Credito:Università dell'Alabama a Birmingham
Un passaggio chiave nella crescita retrovirale all'interno di una cellula, come descritto da Jamil Saad, dottorato di ricerca, e colleghi, è raffigurato sulla copertina di The Journal of Biological Chemistry . È un'immagine visiva, nel dettaglio molecolare, del loro articolo di giornale all'interno che esamina il virus del sarcoma aviario, o ASV.
I ricercatori dell'Università dell'Alabama a Birmingham hanno utilizzato la risonanza magnetica nucleare, o RMN, per dettagliare come il dominio di matrice della proteina ASV Gag si lega a determinati fosfolipidi. Questi fosfolipidi sono vitali per il legame della proteina Gag alla membrana plasmatica di una cellula, mentre il virus si replica e fa il primo passo verso la formazione e il germogliamento del virus.

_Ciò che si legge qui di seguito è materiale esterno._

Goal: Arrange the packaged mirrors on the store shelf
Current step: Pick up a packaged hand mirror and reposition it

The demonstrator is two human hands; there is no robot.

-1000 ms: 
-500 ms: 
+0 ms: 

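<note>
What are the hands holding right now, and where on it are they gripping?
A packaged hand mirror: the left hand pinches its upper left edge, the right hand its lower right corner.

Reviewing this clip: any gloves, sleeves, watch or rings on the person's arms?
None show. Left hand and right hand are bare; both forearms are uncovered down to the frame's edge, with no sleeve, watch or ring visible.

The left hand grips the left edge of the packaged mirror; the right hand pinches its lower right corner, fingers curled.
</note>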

ASV, un retrovirus che causa il cancro nei polli, è il primo oncovirus ad essere stato descritto, più di un secolo fa. Appartiene alla famiglia dei retroviridae ed è strettamente correlato all'HIV, il virus che causa l'AIDS. L'ASV è ampiamente utilizzato come modello per studiare i meccanismi dell'infezione e della replicazione dell'HIV. Studiando somiglianze e differenze nella replicazione dei due virus, i ricercatori apprendono le conoscenze di base che possono informare gli sforzi volti a fermare la replicazione e la diffusione dell'HIV. Nonostante le grandi somiglianze nelle loro proteine Gag che avviano l'assemblaggio del virus, i retrovirus hanno meccanismi distinti per l'assemblaggio che non sono completamente compresi.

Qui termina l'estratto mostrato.